À un prix OP 2, l'entreprise recouvre non seulement des coûts variables, mais également des coûts fixes puisque, au point N, on voit que MC = minimum SAC.

Correspondant au prix OP 2, la quantité de production à l’équilibre est OQ 2, le revenu total est OP 2 NQ 2, le coût total est OP 2 NQ 2 . Comme les coûts sont égaux en revenus, l'entreprise doit continuer à produire. Au point N, MC = SAC minimum. Ce point s'appelle le «seuil de rentabilité» . De même, au prix OP 3, l’entreprise produira et fournira la QO 3 car elle génère un profit excédentaire.

Les points S, B et D du panneau (b) sont les points aux prix OP 1, OP 2 et OP 3, respectivement. En joignant ces points, nous obtenons une courbe connue sous le nom de courbe d’offre, SS 1 .

Cette courbe correspond à la courbe SMC au-dessus de la courbe AVC du panneau (a). Ainsi, en situation de concurrence parfaite à court terme, la courbe MC qui se situe au-dessus de la courbe AVC est la courbe d’offre. Ou la courbe MC au-dessus du point d'arrêt est la courbe d'offre. L'offre tombe à zéro si le prix de la marchandise est inférieur à la CVA.

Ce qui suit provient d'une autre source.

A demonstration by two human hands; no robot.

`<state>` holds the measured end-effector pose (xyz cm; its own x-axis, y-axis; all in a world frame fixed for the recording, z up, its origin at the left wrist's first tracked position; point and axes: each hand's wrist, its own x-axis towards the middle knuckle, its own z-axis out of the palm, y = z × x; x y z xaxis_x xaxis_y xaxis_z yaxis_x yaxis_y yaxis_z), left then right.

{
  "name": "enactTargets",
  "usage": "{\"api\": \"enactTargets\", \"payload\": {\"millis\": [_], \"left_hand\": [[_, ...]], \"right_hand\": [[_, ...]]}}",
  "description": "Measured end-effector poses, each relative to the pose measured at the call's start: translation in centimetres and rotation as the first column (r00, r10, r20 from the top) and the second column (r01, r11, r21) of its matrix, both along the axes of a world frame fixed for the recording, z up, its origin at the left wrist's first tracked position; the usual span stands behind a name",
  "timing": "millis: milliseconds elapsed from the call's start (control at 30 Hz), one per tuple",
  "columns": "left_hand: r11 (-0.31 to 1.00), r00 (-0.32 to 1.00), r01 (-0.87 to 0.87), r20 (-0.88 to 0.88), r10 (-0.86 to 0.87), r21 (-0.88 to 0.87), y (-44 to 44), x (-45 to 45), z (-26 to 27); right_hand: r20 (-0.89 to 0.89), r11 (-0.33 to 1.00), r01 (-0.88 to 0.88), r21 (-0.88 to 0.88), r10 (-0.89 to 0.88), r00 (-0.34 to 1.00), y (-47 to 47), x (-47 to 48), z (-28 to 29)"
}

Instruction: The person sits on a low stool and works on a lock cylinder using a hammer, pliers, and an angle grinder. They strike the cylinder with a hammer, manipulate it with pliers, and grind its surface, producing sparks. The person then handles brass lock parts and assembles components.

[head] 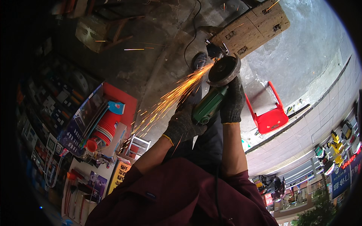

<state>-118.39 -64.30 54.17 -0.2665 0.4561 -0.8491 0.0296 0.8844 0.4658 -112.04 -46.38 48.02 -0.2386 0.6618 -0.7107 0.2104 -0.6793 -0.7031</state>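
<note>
A green angle grinder (210, 104) is held in both my gloved hands. My left hand (183, 125) wraps the rear of its body, and my right hand (233, 100) grips it up near the guard. The grinder's dark disc (222, 67), partly ringed by a metal guard, meets a small metal piece (217, 58) by the end of a wooden bench (251, 28). Orange sparks (175, 99) stream from the contact down to the left. A shiny metal fitting (225, 48) sits at the bench's end; the disc and guard hide part of the work.
My shoe (199, 60) is close to the spark stream. A black cable (195, 31) trails over the concrete floor. On the right stands a red plastic chair (273, 120). At left are a red-edged display stand (120, 97) with stacked red goods and a wooden stool (92, 32).
</note>
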Motion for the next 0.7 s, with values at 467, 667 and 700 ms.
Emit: {"api": "enactTargets", "payload": {"millis": [467,667,700], "left_hand": [[0.994,0.985,-0.103,0.132,0.107,-0.039,0.3,-0.6,0.2],[0.996,0.993,-0.038,0.105,0.047,-0.086,0.8,-0.6,0.4],[0.996,0.994,-0.053,0.086,0.06,-0.073,0.8,-0.6,0.4]], "right_hand": [[0.072,0.985,-0.168,-0.039,0.17,0.983,0.1,0.9,-0.8],[0.109,0.979,-0.203,-0.011,0.203,0.973,0.4,0.8,-0.7],[0.056,0.986,-0.165,-0.016,0.165,0.985,0.4,0.8,-0.7]]}}
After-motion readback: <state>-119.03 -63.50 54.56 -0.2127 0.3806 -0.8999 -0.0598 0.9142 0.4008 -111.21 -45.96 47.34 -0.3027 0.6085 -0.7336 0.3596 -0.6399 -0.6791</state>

Cependant, il existe de nombreuses entreprises dans un secteur concurrentiel, chacune produisant cette quantité de biens où sa courbe MC intersecte la courbe horizontale AR = MR. Désormais, toutes les entreprises vendent le produit au même prix.

Par conséquent, il est évident que la courbe d'offre du secteur - bien sûr, à court terme en concurrence parfaite - est égale à la somme horizontale des courbes d'offre de toutes les entreprises ou des courbes MC au-dessus du point minimum de la courbe AVC.

Ainsi, à l'instar de la courbe d'offre individuelle, la courbe d'offre à court terme de l'industrie est en pente montante. Il est dessiné de la même manière que nous tirons la courbe de demande du marché de la courbe de demande d’un individu.

Dans les mots de RG Lipsey:

"La courbe d'offre pour un secteur concurrentiel est la somme horizontale des courbes de coûts marginaux de toutes les entreprises du secteur."